▸ GOAL OF THE EXERCISE
Pull out all lines from the listing below in which the word "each" appears.

▸ DATA SEGMENT
'''
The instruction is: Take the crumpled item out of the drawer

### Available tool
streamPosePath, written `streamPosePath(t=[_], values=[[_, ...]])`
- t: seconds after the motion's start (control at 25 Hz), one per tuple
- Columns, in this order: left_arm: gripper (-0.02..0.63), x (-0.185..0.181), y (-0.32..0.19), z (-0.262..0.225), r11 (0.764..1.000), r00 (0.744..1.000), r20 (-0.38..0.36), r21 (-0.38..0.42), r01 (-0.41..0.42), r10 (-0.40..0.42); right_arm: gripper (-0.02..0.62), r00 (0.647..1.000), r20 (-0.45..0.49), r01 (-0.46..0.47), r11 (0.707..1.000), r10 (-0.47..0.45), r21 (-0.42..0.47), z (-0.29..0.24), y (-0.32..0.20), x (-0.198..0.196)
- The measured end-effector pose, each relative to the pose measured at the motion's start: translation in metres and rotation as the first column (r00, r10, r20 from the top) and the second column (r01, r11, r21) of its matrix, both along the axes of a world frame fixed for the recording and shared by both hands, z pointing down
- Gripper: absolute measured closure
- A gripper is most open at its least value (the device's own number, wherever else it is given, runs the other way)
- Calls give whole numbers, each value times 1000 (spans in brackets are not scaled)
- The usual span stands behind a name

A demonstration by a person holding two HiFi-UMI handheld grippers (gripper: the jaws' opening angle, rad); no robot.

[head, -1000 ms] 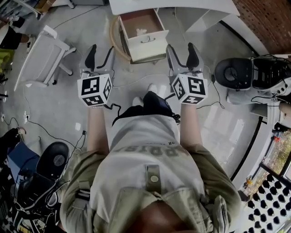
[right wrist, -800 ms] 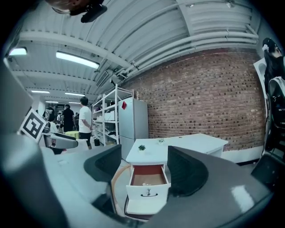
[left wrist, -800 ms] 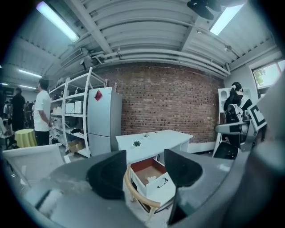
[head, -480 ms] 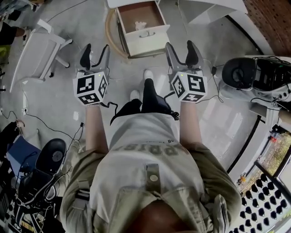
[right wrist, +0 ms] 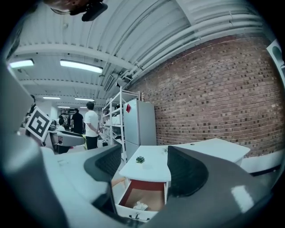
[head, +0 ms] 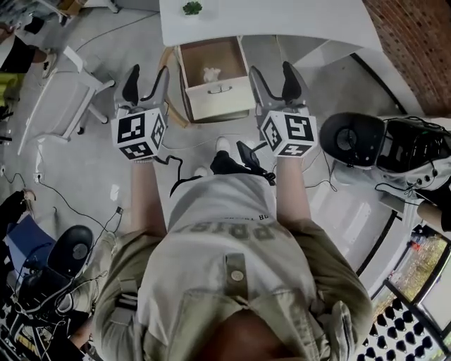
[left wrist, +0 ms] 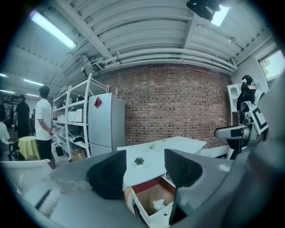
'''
▸ RESPONSE BOX
- The measured end-effector pose, each relative to the pose measured at the motion's start: translation in metres and rotation as the first column (r00, r10, r20 from the top) and the second column (r01, r11, r21) of its matrix, both along the axes of a world frame fixed for the recording and shared by both hands, z pointing down
- Calls give whole numbers, each value times 1000 (spans in brackets are not scaled)

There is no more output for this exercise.